The problem is that stuff like the slice methods get re-exported in libstd from libcore, so they won't use the potentially more efficient implementation of memchr available in libstd (they will use the ones from core).

I imagine on x86 in core you could still query CPU info no?

Not currently, and this is by design, since run-time features is a platform thing (e.g. can the OS save AVX registers? depends on the OS, and whether you are in user space or kernel space) but libcore is platform agnostic.

This fills out the complete API of the memchr crate, namely, including memrchr2 and memrchr3, along with doubled ended iterators for memchr2 and memchr3. We also add `memr?chr[123]_iter` convenience free functions for constructing iterators, instead of needing to import the iterator type itself.

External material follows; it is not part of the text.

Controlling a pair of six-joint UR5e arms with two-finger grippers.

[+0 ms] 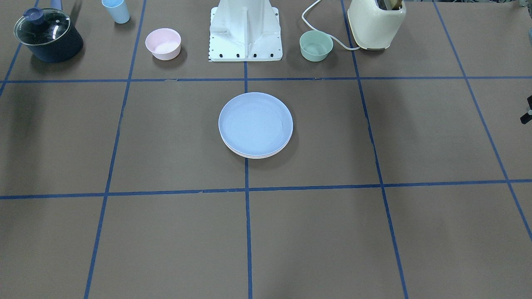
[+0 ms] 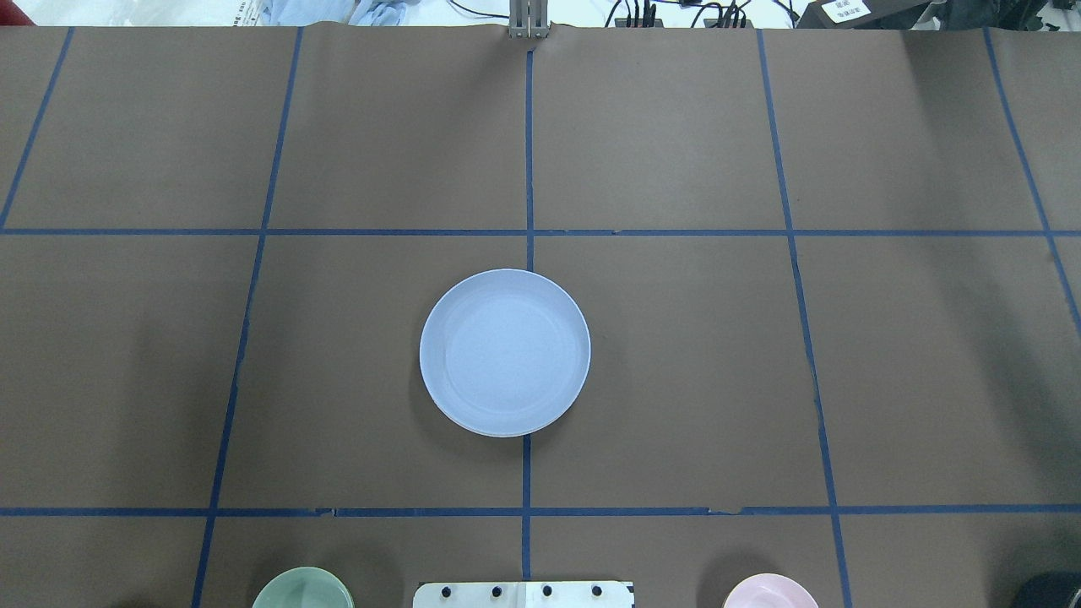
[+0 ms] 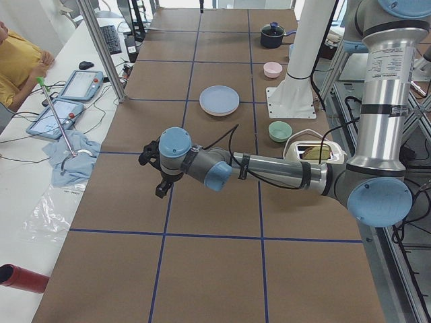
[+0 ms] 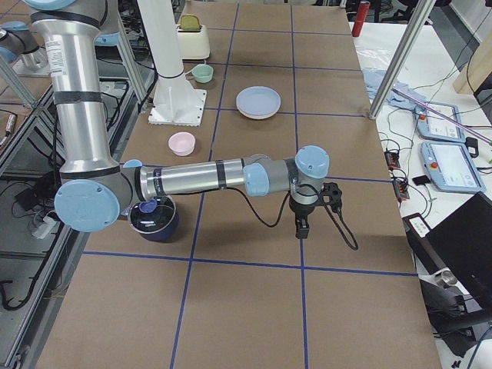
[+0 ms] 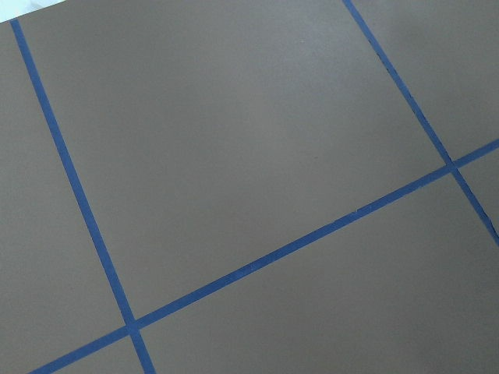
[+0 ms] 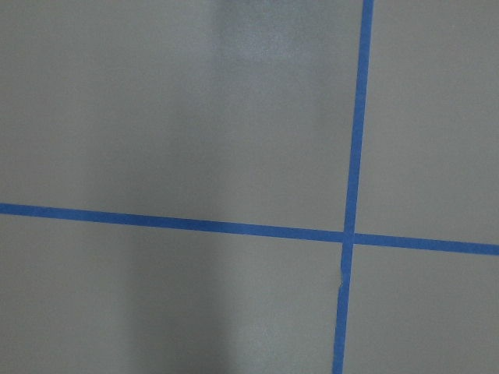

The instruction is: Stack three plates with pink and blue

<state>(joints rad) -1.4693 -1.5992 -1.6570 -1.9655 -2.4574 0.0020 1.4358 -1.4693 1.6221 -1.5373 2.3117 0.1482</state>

In doing so, we provide vectorized implementations for everything. Both memchr and memrchr should now be competitive with glibc on x86_64, and therefore, we now drop libc on x86_64. This also has the benefit of providing consistent performance across all platforms, regardless of which libc is used. Namely, the performance of the various implementations of memchr across different implementations of libc can vary greatly. We also rewrite the fallback routines to make them faster as well. For the most part, throughput remains roughly the same, but we reduce overhead quite a bit by just accepting our fate and using raw pointers everywhere. Closes #19, Closes #34

alkis · 2018-09-17T23:06:04Z

Drive by comment: use of avx2 instructions clocks down the core (on older CPUs it might even clock down all the cores). So while benchmarks might seem favorable for avx2 it is unlikely that the performance gains of memchr are going to justify slowing down other parts of the system - unless the program is avx2 heavy to begin with.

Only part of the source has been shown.